• [Records for this exercise]:
=======
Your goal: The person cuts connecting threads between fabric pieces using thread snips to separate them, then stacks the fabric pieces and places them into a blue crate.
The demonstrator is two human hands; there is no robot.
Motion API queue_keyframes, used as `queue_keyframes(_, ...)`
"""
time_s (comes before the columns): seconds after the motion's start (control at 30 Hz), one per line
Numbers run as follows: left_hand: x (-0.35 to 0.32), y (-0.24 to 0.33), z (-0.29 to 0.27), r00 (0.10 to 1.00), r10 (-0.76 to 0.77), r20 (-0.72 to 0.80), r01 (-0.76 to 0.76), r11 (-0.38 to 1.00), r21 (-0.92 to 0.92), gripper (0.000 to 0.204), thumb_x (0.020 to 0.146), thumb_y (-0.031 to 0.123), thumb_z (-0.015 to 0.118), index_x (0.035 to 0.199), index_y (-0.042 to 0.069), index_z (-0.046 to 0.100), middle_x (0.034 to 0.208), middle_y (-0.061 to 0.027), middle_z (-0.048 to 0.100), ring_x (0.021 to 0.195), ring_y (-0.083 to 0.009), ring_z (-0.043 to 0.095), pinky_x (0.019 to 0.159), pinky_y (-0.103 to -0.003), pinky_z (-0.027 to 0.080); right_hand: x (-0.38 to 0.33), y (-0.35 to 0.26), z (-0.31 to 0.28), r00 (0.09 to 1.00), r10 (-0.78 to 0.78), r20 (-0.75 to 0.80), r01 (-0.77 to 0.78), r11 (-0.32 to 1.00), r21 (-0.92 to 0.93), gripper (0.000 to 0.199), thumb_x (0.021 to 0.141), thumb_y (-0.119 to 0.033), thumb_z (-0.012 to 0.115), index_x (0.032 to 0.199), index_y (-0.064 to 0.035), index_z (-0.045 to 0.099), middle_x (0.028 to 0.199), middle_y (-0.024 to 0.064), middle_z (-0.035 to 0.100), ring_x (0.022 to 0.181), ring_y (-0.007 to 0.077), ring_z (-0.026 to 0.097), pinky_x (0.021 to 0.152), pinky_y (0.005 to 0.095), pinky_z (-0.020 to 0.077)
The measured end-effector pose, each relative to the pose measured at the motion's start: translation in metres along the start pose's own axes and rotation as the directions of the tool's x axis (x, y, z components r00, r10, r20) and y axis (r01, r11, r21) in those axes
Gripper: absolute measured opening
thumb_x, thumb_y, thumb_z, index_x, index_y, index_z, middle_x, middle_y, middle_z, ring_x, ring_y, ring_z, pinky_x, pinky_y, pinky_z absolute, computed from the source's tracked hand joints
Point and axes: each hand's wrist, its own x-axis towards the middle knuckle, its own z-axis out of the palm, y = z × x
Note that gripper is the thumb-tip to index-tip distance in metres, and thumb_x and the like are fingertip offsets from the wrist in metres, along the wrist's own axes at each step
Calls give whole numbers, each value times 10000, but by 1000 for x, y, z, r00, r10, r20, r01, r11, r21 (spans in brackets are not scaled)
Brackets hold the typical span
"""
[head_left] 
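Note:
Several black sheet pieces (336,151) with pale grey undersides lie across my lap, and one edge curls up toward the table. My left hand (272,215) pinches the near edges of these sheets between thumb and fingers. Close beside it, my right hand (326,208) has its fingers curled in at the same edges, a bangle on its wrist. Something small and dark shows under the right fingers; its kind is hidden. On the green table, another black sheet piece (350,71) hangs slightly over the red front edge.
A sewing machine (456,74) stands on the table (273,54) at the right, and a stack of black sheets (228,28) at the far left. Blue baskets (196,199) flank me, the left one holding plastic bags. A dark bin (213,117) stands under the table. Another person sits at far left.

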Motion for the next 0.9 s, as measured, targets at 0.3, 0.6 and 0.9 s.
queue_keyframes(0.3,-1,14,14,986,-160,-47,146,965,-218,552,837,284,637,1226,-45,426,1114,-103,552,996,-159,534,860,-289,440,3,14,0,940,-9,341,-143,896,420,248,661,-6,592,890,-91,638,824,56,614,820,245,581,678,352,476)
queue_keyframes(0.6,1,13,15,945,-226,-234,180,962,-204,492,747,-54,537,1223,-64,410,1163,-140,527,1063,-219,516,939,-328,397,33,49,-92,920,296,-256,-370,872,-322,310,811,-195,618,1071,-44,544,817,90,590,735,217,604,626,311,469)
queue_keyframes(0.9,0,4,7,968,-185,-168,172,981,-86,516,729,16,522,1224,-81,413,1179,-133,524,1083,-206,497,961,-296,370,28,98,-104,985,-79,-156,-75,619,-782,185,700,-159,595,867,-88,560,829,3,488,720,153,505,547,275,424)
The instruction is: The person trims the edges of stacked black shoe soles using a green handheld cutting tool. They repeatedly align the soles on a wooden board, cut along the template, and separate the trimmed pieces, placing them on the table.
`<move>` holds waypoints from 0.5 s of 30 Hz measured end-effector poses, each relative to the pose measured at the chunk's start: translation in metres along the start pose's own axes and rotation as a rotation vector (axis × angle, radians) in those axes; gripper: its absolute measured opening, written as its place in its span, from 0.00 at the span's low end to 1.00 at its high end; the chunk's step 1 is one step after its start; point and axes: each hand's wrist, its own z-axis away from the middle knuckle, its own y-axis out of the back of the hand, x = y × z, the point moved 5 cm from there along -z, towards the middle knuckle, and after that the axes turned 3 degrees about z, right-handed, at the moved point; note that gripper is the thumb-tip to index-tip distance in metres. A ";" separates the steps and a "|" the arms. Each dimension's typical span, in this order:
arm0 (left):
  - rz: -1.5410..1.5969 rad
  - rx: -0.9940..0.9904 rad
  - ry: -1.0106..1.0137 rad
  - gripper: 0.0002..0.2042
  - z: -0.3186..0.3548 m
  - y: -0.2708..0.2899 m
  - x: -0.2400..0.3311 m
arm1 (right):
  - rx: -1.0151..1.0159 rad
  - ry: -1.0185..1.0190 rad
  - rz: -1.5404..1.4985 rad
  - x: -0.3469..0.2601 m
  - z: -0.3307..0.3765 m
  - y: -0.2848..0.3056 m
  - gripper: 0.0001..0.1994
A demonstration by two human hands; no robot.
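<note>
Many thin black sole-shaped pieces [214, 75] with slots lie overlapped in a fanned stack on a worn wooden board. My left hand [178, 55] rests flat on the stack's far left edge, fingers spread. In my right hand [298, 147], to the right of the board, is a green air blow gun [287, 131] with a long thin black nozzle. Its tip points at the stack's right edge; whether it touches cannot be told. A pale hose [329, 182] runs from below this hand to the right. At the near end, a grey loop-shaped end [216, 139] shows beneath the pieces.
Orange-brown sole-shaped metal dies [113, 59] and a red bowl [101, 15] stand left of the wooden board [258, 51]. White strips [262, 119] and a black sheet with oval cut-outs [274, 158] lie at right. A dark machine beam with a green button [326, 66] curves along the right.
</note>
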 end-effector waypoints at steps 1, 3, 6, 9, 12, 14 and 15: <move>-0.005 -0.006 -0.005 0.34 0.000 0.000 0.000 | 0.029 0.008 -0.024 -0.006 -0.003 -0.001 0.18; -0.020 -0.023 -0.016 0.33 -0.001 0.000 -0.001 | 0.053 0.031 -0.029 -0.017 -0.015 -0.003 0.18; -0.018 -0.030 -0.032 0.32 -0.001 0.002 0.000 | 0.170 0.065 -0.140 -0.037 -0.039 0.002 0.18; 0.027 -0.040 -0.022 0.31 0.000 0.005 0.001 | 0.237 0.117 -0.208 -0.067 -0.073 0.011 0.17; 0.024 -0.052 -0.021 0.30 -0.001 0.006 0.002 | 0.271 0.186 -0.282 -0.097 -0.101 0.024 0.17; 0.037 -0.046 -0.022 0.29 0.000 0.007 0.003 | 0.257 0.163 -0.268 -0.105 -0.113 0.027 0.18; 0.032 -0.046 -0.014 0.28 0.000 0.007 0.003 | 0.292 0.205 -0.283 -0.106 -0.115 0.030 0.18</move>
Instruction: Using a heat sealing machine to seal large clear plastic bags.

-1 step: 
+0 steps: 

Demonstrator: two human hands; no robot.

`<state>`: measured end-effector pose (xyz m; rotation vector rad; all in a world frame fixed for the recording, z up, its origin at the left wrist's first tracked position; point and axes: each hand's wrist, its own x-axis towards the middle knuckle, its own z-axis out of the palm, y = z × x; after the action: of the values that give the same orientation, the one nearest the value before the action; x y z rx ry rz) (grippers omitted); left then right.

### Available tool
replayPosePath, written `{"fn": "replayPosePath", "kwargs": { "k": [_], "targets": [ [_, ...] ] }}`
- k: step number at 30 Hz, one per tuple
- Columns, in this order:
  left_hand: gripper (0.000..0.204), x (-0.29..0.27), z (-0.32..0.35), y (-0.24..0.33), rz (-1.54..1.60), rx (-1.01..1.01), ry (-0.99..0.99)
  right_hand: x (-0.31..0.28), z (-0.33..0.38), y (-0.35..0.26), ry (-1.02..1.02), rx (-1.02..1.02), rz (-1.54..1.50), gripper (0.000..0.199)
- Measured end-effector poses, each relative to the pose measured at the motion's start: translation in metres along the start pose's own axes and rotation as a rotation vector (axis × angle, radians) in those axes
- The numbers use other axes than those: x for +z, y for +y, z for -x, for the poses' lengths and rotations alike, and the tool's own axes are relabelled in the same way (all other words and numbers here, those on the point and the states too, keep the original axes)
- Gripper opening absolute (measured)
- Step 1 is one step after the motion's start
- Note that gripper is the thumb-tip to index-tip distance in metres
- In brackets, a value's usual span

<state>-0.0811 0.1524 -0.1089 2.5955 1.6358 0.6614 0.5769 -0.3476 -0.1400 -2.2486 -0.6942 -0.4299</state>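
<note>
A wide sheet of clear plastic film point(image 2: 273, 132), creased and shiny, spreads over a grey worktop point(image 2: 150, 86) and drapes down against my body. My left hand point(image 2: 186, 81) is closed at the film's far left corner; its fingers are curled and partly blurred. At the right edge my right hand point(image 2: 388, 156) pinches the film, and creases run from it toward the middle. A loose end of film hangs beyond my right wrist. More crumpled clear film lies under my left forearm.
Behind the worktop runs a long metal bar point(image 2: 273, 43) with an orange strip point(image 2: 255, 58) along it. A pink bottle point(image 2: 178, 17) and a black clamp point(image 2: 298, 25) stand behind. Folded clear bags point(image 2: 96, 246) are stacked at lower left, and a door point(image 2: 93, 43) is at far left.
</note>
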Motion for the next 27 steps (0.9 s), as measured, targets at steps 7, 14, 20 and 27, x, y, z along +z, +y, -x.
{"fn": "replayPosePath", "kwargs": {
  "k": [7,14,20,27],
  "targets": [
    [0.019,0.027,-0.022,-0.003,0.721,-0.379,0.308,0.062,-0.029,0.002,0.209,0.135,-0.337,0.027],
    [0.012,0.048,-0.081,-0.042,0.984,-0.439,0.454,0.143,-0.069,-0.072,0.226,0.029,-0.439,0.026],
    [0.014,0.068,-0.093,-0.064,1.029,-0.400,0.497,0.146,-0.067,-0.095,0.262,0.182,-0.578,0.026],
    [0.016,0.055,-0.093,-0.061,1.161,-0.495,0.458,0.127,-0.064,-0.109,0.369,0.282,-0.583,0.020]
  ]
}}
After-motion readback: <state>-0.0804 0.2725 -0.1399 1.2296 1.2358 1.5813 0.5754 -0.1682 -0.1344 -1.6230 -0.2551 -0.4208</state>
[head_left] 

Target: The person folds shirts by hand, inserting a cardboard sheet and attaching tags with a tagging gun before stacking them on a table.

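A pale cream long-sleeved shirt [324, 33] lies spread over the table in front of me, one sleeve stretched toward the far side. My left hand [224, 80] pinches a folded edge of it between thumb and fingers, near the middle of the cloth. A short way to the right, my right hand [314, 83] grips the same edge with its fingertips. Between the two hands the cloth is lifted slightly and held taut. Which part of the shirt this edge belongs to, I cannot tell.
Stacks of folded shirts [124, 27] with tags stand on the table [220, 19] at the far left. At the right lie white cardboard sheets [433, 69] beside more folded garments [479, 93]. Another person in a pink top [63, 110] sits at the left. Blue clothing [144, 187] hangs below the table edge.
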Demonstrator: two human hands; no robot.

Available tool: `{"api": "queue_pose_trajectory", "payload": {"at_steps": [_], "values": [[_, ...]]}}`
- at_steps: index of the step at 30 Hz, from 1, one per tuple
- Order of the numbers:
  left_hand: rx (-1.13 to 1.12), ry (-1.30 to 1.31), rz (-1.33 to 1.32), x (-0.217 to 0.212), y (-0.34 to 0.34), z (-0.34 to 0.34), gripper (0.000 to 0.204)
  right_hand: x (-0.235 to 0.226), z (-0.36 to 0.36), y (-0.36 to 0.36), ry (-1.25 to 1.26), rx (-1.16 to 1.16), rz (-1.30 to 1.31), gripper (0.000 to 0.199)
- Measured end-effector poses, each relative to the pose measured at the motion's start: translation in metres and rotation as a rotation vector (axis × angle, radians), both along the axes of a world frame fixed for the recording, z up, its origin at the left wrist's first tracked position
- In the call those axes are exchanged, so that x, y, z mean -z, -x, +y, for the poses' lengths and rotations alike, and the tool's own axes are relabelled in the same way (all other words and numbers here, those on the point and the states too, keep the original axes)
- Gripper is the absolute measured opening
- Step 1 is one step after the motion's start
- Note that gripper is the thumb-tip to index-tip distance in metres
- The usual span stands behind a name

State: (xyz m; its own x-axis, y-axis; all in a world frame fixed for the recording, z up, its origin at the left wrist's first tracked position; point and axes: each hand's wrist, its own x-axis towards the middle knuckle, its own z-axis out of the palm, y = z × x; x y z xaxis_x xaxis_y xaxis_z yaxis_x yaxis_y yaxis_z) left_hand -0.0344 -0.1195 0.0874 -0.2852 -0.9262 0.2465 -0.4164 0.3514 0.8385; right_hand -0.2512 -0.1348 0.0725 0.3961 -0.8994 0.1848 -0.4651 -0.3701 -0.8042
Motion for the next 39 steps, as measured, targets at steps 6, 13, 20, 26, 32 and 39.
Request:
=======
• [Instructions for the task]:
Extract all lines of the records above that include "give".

• [Result of this exercise]:
Calls give whole numbers, each value times 10000, but by 1000 for x, y, z, r00, r10, r20, r01, r11, r21 (spans in brackets are not scaled)
`<state>`: measured end-effector pose (xyz m; rotation vector rad; all in a world frame fixed for the recording, z up, its origin at the left wrist's first tracked position; point and axes: each hand's wrist, its own x-axis towards the middle knuckle, its own z-axis out of the palm, y = z × x; after the action: of the values that give the same orientation, the one nearest the value before the action; x y z rx ry rz) (grippers omitted); left then right.

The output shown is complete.